En cause, un tweet publié le 17 janvier 2017, dans lequel il écrivait : « En 2016, les socialistes compensent la baisse de natalité par l’invasion migratoire. Le changement de population, c’est maintenant ! » Le parquet avait alors engagé des poursuites après un signalement de la Ligue internationale contre le racisme et l’antisémitisme (Licra).

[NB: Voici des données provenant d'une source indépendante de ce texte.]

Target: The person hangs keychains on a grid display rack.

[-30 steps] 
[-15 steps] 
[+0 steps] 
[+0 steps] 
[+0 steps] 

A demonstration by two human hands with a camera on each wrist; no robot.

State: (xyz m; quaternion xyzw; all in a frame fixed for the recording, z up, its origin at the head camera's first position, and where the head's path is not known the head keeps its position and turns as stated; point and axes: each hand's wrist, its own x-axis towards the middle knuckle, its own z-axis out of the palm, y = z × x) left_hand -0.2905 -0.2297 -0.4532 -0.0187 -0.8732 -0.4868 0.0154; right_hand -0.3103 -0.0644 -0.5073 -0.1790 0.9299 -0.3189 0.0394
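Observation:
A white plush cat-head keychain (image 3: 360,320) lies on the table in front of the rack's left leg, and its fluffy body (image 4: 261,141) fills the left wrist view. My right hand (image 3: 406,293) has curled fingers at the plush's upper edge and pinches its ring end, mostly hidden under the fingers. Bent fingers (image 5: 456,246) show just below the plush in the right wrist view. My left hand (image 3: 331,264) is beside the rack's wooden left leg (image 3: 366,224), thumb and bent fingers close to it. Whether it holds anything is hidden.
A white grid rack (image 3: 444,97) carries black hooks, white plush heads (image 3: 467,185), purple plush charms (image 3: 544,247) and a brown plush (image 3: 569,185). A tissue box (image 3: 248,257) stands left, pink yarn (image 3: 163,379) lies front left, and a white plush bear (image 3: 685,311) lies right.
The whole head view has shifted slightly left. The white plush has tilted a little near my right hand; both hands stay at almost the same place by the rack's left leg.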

Le tribunal n’a pas retenu le motif de l’immunité parlementaire invoqué par les avocats du député de l’Essonne, mais l’a toutefois relaxé sur le fond. « C’était très important pour moi, parce que j’ai été sali par de simples poursuites qui ont été médiatisées à l’époque » a déclaré lors d’un point presse à l’Assemblée nationale Nicolas Dupont-Aignan. « Ce n’est pas être haineux que de dire simplement qu’il y a un problème migratoire en France ».

Dupont-Aignan a cependant dénoncé une justice à « deux poids deux mesures »

Saluant une décision « raisonnable » des juges, le président de Debout La France a cependant dénoncé une justice à « deux poids deux mesures », et notamment un « parquet politisé, au service du gouvernement, qui voulait abattre un opposant politique ».

Le député de l’Essonne a tenu à souligner la différence de traitement entre le ministre de l’Intérieur Gérard Collomb, qui avait employé le terme de « submersion migratoire » et son propre cas. « Gérard Collomb n’a pas été traduit devant le parquet de Paris », rappelait-il, alors que « j’ai été traîné comme un malpropre devant le tribunal ».